Alex Farquharson, who is co-organising the show with the curator, writer and photographer David A. Bailey, first voiced his desire to mount such an exhibition during his interview to lead the institution in 2015. “The Caribbean connection in British art across generations is rich and fascinating in itself,” Farquharson says. “It’s also fascinating for the insights it offers on how Britain has been reshaped by the Caribbean, which is of course a consequence of how Britain—during a long and violent history—reshaped much of the Caribbean.”
He felt this story needed “to be told on a large scale” and the show is certainly ambitious, covering 70 years of artistic practice and representing more than 40 artists of Caribbean heritage as well as those inspired by the Caribbean. Among them are Donald Locke and his son Hew Locke, Claudette Johnson, Sonia Boyce, Steve McQueen, Grace Wales Bonner and Alberta Whittle.
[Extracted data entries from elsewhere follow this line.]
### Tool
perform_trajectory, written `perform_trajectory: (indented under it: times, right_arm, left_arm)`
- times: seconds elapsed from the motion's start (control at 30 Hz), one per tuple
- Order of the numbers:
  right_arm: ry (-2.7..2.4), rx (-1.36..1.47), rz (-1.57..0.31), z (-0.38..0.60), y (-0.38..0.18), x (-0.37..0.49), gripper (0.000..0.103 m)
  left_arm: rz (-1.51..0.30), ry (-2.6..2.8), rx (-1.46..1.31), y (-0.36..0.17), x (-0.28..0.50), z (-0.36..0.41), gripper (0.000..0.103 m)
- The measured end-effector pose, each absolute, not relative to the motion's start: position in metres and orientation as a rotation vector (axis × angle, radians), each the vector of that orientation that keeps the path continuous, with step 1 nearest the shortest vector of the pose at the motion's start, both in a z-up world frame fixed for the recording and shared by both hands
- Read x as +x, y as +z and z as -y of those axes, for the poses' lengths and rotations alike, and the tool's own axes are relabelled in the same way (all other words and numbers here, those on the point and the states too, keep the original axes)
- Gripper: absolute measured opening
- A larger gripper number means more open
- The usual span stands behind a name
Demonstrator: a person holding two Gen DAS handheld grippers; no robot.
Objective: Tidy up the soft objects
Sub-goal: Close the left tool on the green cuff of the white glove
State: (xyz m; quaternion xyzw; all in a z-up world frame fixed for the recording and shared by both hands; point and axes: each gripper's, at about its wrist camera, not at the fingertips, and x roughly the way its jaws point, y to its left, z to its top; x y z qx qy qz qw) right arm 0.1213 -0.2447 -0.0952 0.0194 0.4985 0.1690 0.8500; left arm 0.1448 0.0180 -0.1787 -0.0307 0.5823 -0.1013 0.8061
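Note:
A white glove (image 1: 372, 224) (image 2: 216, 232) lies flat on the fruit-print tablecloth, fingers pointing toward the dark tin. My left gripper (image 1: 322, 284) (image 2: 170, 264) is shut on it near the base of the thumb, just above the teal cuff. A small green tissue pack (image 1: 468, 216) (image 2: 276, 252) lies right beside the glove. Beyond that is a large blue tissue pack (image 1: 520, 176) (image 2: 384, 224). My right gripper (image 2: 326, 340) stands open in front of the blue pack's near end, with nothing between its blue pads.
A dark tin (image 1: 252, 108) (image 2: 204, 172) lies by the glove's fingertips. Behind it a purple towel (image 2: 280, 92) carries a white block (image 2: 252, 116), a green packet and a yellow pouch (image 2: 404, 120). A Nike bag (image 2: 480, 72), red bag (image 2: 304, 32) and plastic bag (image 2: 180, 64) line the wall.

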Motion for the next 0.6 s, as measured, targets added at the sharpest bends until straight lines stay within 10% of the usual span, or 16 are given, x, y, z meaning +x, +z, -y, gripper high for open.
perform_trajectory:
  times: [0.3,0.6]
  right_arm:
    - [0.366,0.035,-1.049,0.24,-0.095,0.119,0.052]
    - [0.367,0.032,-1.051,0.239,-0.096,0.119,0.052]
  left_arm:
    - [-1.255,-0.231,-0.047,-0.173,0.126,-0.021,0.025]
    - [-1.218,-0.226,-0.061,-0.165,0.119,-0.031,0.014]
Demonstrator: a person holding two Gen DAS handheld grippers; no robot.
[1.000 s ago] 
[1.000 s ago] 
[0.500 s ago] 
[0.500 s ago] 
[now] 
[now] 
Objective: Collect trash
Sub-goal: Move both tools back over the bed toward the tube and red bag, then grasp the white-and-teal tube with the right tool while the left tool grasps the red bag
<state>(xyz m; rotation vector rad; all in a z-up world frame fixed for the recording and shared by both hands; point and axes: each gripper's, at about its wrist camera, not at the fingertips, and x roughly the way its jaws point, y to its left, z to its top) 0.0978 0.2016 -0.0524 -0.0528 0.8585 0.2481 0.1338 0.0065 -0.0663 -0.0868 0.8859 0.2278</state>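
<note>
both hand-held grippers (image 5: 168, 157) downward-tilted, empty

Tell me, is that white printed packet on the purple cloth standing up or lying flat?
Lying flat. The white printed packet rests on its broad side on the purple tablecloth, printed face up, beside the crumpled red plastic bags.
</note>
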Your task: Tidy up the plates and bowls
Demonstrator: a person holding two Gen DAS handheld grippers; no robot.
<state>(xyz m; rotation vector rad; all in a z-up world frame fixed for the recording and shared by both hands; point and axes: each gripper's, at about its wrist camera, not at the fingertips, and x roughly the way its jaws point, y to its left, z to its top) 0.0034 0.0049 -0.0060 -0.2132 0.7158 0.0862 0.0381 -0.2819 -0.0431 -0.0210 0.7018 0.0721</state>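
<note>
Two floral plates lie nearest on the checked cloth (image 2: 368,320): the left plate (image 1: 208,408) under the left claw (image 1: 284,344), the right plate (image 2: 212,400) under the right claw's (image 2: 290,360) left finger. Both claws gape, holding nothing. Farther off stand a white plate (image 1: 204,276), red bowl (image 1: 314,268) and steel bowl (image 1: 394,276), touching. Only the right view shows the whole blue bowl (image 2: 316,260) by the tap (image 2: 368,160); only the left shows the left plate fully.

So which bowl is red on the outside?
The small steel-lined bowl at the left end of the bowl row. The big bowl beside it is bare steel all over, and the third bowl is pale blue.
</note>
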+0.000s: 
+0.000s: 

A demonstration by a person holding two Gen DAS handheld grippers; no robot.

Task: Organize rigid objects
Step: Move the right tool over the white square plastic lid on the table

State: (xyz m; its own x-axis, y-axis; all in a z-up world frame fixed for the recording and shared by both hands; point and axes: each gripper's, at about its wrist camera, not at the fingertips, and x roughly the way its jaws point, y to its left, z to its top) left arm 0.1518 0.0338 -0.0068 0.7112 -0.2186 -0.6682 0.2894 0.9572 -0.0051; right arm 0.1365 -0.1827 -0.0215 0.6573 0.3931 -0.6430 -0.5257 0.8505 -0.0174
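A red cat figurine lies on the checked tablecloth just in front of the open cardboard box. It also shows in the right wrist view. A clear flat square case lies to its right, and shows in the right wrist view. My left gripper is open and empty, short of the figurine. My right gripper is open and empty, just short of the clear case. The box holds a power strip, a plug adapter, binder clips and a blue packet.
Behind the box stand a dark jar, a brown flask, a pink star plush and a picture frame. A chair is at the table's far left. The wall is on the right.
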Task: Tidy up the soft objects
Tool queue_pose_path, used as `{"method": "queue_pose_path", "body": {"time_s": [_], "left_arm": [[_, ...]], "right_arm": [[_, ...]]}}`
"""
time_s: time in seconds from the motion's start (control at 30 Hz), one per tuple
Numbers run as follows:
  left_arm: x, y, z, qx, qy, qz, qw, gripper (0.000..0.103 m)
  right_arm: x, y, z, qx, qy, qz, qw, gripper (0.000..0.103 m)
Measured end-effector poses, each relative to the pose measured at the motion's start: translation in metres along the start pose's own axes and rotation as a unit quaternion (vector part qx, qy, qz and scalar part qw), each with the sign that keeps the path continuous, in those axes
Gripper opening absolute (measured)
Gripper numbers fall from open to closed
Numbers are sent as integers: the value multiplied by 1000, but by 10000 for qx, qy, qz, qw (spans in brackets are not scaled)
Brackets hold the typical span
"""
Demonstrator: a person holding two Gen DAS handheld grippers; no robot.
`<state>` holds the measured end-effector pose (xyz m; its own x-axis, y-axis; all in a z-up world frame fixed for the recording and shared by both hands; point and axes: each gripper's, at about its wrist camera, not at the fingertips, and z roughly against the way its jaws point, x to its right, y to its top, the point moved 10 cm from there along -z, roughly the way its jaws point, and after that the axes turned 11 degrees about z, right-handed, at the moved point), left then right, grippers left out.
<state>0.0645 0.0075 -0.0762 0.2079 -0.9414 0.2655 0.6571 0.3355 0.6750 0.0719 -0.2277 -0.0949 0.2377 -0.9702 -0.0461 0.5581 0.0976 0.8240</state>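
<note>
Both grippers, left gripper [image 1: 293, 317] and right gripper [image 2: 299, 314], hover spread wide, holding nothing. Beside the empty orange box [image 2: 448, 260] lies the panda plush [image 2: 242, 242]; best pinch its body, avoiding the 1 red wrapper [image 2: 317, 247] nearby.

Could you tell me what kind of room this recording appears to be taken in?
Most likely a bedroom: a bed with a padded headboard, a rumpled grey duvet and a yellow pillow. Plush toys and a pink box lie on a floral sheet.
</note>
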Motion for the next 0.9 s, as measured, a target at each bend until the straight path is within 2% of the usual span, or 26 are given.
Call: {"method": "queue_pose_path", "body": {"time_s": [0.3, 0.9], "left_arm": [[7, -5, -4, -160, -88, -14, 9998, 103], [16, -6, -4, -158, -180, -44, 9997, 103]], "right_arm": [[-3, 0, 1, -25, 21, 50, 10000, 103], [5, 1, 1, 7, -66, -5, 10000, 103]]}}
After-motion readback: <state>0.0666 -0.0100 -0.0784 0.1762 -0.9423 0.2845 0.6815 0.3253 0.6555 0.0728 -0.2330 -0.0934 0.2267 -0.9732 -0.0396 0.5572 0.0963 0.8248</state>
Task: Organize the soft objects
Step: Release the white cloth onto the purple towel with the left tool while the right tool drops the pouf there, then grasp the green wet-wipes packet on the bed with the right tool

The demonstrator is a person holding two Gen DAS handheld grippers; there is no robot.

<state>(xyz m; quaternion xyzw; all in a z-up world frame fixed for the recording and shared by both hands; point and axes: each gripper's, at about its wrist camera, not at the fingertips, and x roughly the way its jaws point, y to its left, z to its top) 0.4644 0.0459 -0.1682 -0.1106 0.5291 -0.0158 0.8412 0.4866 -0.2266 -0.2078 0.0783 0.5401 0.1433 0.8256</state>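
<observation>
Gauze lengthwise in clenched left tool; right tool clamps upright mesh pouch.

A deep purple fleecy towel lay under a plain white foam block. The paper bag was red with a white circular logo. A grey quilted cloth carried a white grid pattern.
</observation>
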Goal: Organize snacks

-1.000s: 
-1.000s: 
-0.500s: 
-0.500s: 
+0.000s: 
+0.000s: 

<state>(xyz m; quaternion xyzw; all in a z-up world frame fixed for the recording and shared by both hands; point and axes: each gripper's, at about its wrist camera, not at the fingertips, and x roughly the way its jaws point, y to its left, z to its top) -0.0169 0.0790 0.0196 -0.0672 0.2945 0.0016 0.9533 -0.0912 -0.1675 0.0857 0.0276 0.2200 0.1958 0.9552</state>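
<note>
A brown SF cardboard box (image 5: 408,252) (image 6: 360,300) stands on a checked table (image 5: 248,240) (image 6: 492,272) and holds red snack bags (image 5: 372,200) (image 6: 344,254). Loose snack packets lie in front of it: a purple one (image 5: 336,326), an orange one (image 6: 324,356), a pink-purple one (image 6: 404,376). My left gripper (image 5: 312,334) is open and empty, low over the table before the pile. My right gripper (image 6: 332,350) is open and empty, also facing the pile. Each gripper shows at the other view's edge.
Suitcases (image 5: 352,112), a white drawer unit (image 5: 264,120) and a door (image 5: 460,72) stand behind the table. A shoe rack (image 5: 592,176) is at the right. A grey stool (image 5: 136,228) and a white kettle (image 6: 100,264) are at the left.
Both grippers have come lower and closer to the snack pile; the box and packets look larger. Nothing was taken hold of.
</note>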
Institutional recognition for these artists is also long overdue. Farquharson admits that “few of the artists working prior to 1990 were collected by Tate at the time”, although its collection has diversified over the past 15 years. For decades, Caribbean-British artists were overlooked by the UK’s art establishment and, from this marginalised position, formed their own groups, such as the Caribbean Artists Movement in the 1960s and the BLK Art Group from 1979 to 1984. The Tate exhibition will be framed by these groups and key shows such as those curated by the artist Lubaina Himid in the 1980s, which championed Black women artists.
Farquharson points out that the Guyanese artists Denis Williams, Aubrey Williams and Frank Bowling—who came to the UK from what was still a British colony in the late 1940s and early 1950s—all had commercial shows in London in the 50s. “But that interest, that support, petered out in the early 60s,” he says. “I think that is a consequence of the rise of Pop Art and Colour Field painting, whose internationalism was focused on New York. As London began to swing, it became more obsessed with itself, less global and, I think it’s fair to say, more white. I think a similar thing happened in Britain in the 1990s.”
Absence of images
Life Between Islands comes at a time of widespread interest in the work of artists of Caribbean heritage. At next year’s Venice Biennale (23 April-27 November 2022), Boyce will be the first Black woman to represent the UK, while Alberta Whittle will represent Scotland.
With Tate’s telling of Caribbean-British art history billed as a “landmark group exhibition”, the question is whether it can reach a more diverse audience than the largely white and middle-class art-going public. But at least it attempts to redress the total absence of Caribbean cultural and political history that Whittle found on arriving in the UK as a teenager: “I grew up going to museums in Barbados, but when I came to the UK there was such an absence of images of or by Caribbean people in galleries. Yet our histories are so intertwined. I think, historically, it has been a deliberate exclusion of a history that’s really quite uncomfortable for most people to think about.”